Hubo una época en la que en el pabellón de baloncesto del Madrid se producían encuentros estelares que parecían de otro mundo. Equipos universitarios de la NCAA o selecciones como la yugoslava y la soviética —con lo que eso significaba antes de que el mapa del continente europeo se resquebrajase en los noventa— constituían auténticos all-star que hacían aproximarse a jugadores casi irreales. Como denominador común estaba la competitividad del equipo blanco de enfrente, que se entregaba a tumba abierta para desmentir cualquier condición amistosa esperada previamente. Anoche, en unas fechas similares pero muchos años después de la desaparición de aquel mítico torneo, y en el enésimo “más difícil todavía” con que el Madrid desafía sus propios récords en el ámbito de la épica, se produjo una emotiva reivindicación de la magia como forma de vida.
Con la baja del multiusos Hanga a última hora, el Madrid contaba exactamente con seis jugadores de la primera plantilla para recibir al CSKA. Ausente el primer entrenador, Chus Mateo completó su banquillo con tres canteranos: la estampa era tan desoladora que más de uno hubiese arrojado la toalla antes del saque inicial. Sin embargo, pronto habrían de desterrarse esos nubarrones: un arranque extraordinario dejó anonadado a un confiado CSKA, que sufrió un parcial de 17-3 totalmente inesperado, el primero de los tortazos que habría de recibir en toda la noche. Los rusos contemplaban extrañados el arrojo de Sheriq Garuba —la fiereza viene de serie con el apellido— o el desparpajo de Klavzar, imberbe esloveno que dejó una actuación para la historia en su debut con el siete a la espalda, en el mejor de los homenajes al último que cumplía esas características. Los veteranos, por su parte, no dejaron nada en el tintero pese a la sobreexplotación de minutos: Tavares exprimió su físico con más de 35 minutos en pista, y Rudy, a cada momento más renqueante, daba una nueva exhibición de esa defensa intuitiva que le ha convertido en la peor pesadilla de la década para casi todos los exteriores de la Euroliga. Ayer hubo de volver a jugar incluso de falso pívot, logrando secar a Shengelia a pesar de una sobrecarga. Un mero ejemplo más en la compilación de heroicidades de la noche.

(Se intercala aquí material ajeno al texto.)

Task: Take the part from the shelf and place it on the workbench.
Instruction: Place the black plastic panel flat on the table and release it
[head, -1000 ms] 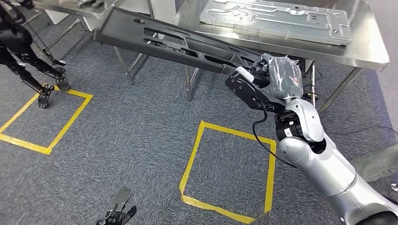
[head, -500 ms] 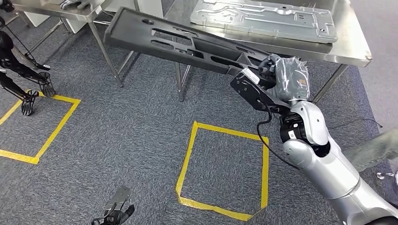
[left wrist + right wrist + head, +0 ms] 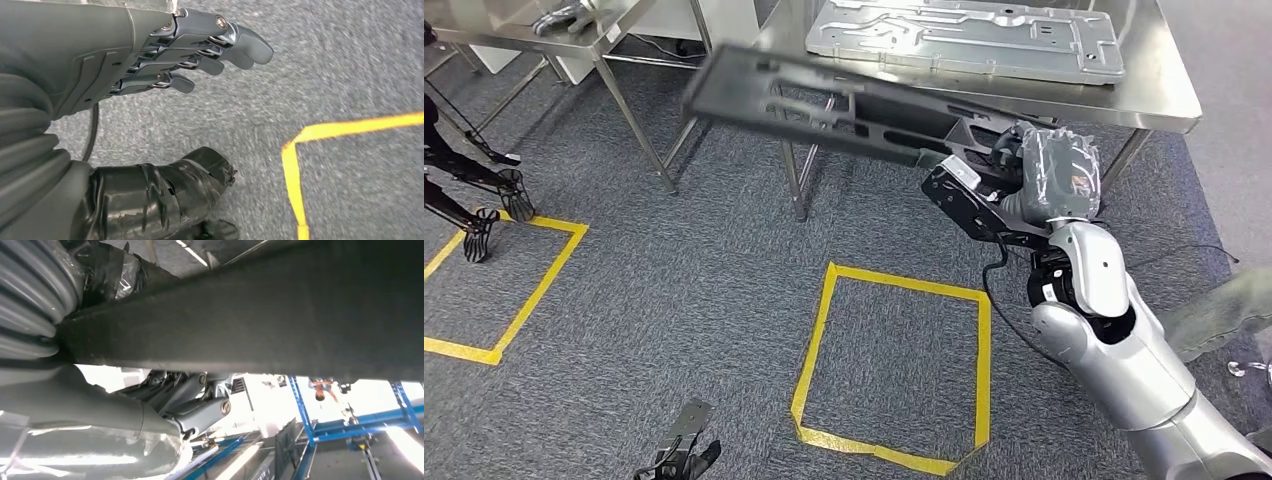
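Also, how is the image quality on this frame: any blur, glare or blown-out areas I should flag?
Head view: the free end of the long black part is smeared by motion, while the right hand gripping it stays fairly sharp. Right wrist view: the part is dark and underexposed against a blown-out bright background. Left wrist view: the left hand is sharp; the carpet and yellow tape are slightly soft.

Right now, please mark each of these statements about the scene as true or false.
1. The right robot hand holds the long black part. True.
2. The black part lies flat on the workbench. False: it is in the air, carried at one end by the robot hand.
3. A silver metal panel lies on the workbench. True.
4. The left robot hand holds a tool. False: it holds nothing, fingers extended above the carpet.
5. Yellow tape marks a square on the carpet. True.
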Robot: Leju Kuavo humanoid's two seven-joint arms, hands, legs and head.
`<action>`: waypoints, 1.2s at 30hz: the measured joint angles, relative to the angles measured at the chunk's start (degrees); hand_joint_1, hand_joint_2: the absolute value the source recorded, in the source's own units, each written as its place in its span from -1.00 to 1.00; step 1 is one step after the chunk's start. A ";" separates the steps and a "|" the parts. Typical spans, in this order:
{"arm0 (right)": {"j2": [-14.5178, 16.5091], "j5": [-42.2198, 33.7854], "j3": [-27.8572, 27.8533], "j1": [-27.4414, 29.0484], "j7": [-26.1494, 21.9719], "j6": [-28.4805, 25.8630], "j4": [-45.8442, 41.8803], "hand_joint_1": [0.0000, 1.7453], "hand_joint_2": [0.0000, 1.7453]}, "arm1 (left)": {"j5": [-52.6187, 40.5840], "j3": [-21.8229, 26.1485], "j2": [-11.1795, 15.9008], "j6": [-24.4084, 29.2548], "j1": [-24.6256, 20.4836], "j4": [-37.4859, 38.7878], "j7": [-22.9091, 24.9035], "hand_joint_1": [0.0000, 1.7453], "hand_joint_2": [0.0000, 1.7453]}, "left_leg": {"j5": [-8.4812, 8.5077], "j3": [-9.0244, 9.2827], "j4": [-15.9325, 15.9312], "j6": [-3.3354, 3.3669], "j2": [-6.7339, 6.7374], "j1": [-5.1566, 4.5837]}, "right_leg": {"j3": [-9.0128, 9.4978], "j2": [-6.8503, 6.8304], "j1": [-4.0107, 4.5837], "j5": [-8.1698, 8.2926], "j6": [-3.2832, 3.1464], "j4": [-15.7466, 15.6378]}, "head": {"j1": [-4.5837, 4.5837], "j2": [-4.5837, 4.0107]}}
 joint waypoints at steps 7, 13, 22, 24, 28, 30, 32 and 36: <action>0.46 -3.77 -1.29 0.43 0.01 2.71 -0.33 1.00 1.00 | 0.17 0.00 0.02 -0.06 -0.01 0.00 -0.17 -1.00 1.00 | 3.01 5.27 -10.70 1.56 -0.04 -0.79 | 0.21 0.07 -0.08 -0.82 1.40 -0.08 | 0.11 0.00; 0.58 -7.20 -1.45 -0.46 0.00 1.96 -0.57 1.00 1.00 | 0.17 0.00 -0.03 -0.31 0.05 0.00 -0.25 -1.00 1.00 | 2.55 6.63 -11.43 2.32 0.02 -0.42 | -7.59 -0.24 -0.32 -5.37 2.16 14.07 | 0.28 0.00; 0.54 -6.13 -0.91 -2.31 0.01 1.70 -1.01 1.00 1.00 | 0.10 0.02 -0.14 -0.45 0.16 0.00 -0.17 -1.00 1.00 | -0.31 6.24 -8.34 -0.05 -0.05 -0.10 | -1.88 -0.30 -0.61 0.69 1.24 0.79 | 0.26 0.00; 0.52 -5.95 -0.75 -2.59 -0.01 1.71 -1.14 1.00 1.00 | 0.04 0.02 -0.22 -0.51 0.12 0.00 -0.18 -1.00 1.00 | -2.23 4.41 -4.41 -0.56 0.03 0.03 | -1.46 -0.31 -0.72 0.48 0.65 0.68 | 0.14 0.00; 0.51 -5.32 -0.38 -2.83 -0.01 2.48 -1.25 1.00 1.00 | -0.10 0.02 -0.26 -0.55 0.25 0.00 -0.16 -1.00 1.00 | -4.82 -2.71 7.22 -0.65 0.04 0.06 | -0.65 -0.16 -0.32 -0.15 0.07 0.68 | 0.07 0.00; 0.51 -4.96 -0.21 -2.89 -0.01 3.32 -1.26 1.00 1.00 | -0.25 0.02 -0.26 -0.55 0.26 0.00 -0.13 -1.00 1.00 | -0.96 -1.77 3.13 0.00 0.03 -0.16 | 0.00 -0.03 -0.20 -0.59 0.07 0.66 | 0.08 0.00; 0.50 -4.50 -0.12 -3.02 -0.01 4.04 -1.27 1.00 1.00 | -0.37 0.02 -0.23 -0.56 0.21 0.00 -0.07 -1.00 1.00 | 2.65 1.42 -4.56 0.80 -0.01 -0.66 | 0.57 0.07 -0.20 -0.99 0.23 0.53 | 0.10 0.00; 0.27 -4.13 -0.12 -3.10 0.01 5.11 -1.37 1.00 1.00 | -0.46 0.02 -0.04 -0.56 0.13 0.00 0.10 -1.00 1.00 | 3.25 3.79 -9.50 1.48 -0.07 -1.33 | 0.99 0.24 -0.37 -1.06 1.24 -0.50 | 0.08 0.00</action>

El conjunto de un furibundo Itoudis intentó redimirse en el segundo cuarto, logrando emparejar el electrónico a base de explotar su superioridad física y hasta irse ligeramente por delante al descanso, 37-40. Clyburn asumía la responsabilidad y Milutinov conseguía hacer un poco de daño a Tavares obligándolo a salir de la pintura donde tan cómodamente gusta de dedicarse a desviar lanzamientos de rivales asustados. La remontada roja parecía anunciar que el encantamiento se desvanecería en cualquier instante, con los cronistas ya agazapados con la honrosa limosna del predecible titular: “Demasiado hicieron”. No obstante, el Madrid se aferró al partido, incluso a pesar de la errática noche en el tiro de Llull —anotó su primer triple al séptimo intento—. De ello tuvo buena culpa Nigel Williams-Goss, jugador cuya actuación puede constituir un antes y un después en su carrera como merengue; al fin y al cabo, el talento nunca se le discutió, pero sí cierto hieratismo que anoche desterró para mostrar un liderazgo desconocido anteriormente. También en defensa, secando a Clyburn, la única carta poderosa ayer en la mano visitante.
El último cuarto supuso un frote de ojos continuo por parte de la afición. El CSKA apenas pudo anotar unos exiguos diez puntos, y Williams-Goss encadenaba una penetración ventajosa detrás de otra, dejando al descubierto las vergüenzas de la defensa rival hasta el 71-65 final que llevó al éxtasis a la grada. El mejor regalo de Navidad de los últimos treinta años, y una de las hazañas más grandes de la sección de baloncesto del club. Al menos, hasta la próxima jornada.